Source: Library of Congress Prints and Photographs Division, created by Cornelius M. Battey, 1919

“The problem of the 20th Century is the problem of the color-line.”
– W. E. B. Du Bois

By the end of the 19th century, AfricanAmerican scholars began to tackle the denigrated images of blacks that dominated the U.S. Perhaps the most prominent advocate for “Negro uplift” was William Edward Burghardt Du Bois. In the first half of the twentieth century, W.E.B. Du Bois was arguably the most prominent activist on behalf of blacks. A contemporary of educator Booker T. Washington, Du Bois took issue with Washington’ acceptance of segregation and political disenfranchisement. Though Du Bois consistently argued against racial inequality, he nevertheless subscribed to elitist hereditarian views.

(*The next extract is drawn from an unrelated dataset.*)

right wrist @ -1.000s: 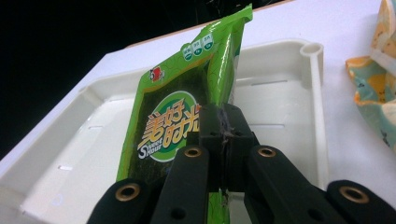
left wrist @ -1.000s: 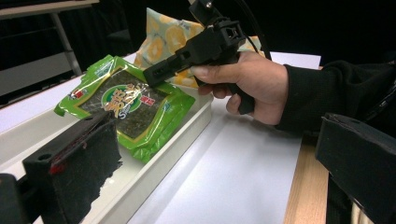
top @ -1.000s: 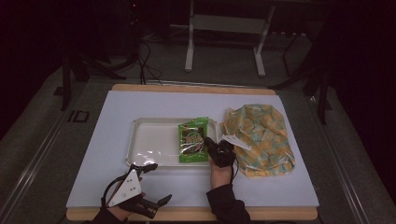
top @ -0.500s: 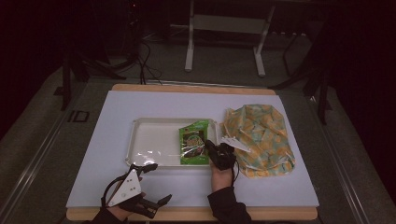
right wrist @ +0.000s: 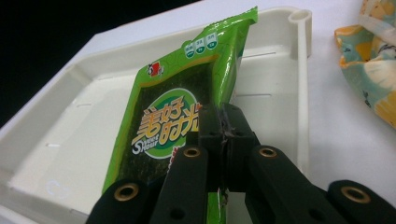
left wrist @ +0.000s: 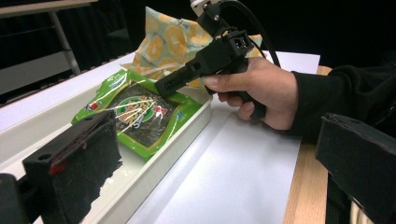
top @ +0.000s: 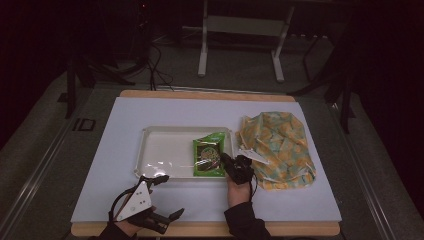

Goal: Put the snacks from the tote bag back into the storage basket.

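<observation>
At the table's near edge the left gripper rests with jaws apart — holding nothing. Farther in, the right gripper is clamped on the green seaweed packet in the white tray; beyond lies a patterned cloth bag.

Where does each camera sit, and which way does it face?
High view: above the table's near edge, looking forward and down; both forearms enter below.
Left gripper view: rides the left tongs, facing the right hand.
Right gripper view: rides the right tongs, shut on the green foil snack packet.
All share that packet in the shallow white plastic tray.
</observation>
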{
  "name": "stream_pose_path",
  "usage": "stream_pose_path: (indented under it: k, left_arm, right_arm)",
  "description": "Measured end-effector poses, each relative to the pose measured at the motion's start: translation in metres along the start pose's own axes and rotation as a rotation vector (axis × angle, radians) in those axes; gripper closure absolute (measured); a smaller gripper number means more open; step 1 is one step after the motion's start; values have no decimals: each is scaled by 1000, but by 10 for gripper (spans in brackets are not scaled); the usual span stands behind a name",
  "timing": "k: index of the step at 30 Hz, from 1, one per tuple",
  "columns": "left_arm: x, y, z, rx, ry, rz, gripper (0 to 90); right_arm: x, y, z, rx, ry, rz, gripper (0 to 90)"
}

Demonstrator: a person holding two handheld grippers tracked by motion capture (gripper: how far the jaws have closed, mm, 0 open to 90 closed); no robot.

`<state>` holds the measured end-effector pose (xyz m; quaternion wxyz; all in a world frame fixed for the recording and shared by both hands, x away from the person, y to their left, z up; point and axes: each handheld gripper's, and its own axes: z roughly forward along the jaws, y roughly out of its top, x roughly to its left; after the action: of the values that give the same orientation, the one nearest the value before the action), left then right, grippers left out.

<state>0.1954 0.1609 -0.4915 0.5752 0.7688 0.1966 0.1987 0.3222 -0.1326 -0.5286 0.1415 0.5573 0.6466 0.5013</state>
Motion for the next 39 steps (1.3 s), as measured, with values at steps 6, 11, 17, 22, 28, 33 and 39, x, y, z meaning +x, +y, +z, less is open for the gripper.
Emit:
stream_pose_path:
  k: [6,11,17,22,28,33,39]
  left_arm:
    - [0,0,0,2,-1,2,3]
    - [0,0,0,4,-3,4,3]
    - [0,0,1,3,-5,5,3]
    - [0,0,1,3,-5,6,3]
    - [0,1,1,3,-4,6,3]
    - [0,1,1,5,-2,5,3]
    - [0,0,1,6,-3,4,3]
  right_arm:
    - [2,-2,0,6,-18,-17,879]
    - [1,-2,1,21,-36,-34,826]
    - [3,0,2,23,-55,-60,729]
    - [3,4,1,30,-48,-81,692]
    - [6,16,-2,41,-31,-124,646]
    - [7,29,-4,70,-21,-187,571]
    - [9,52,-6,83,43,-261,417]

In a collection entitled The Negro Problem, he wrote that the “talented tenth” of African Americans should be encouraged to have children, as a way of improving” the race. Du Bois argued that racialism was the philosophical belief that differences between the races existed biological, social and psychological. He asserted that racism involved using those beliefs to advance the idea that one race was superior to all others, and distinguished between the “conditions” of racism and “racism” itself.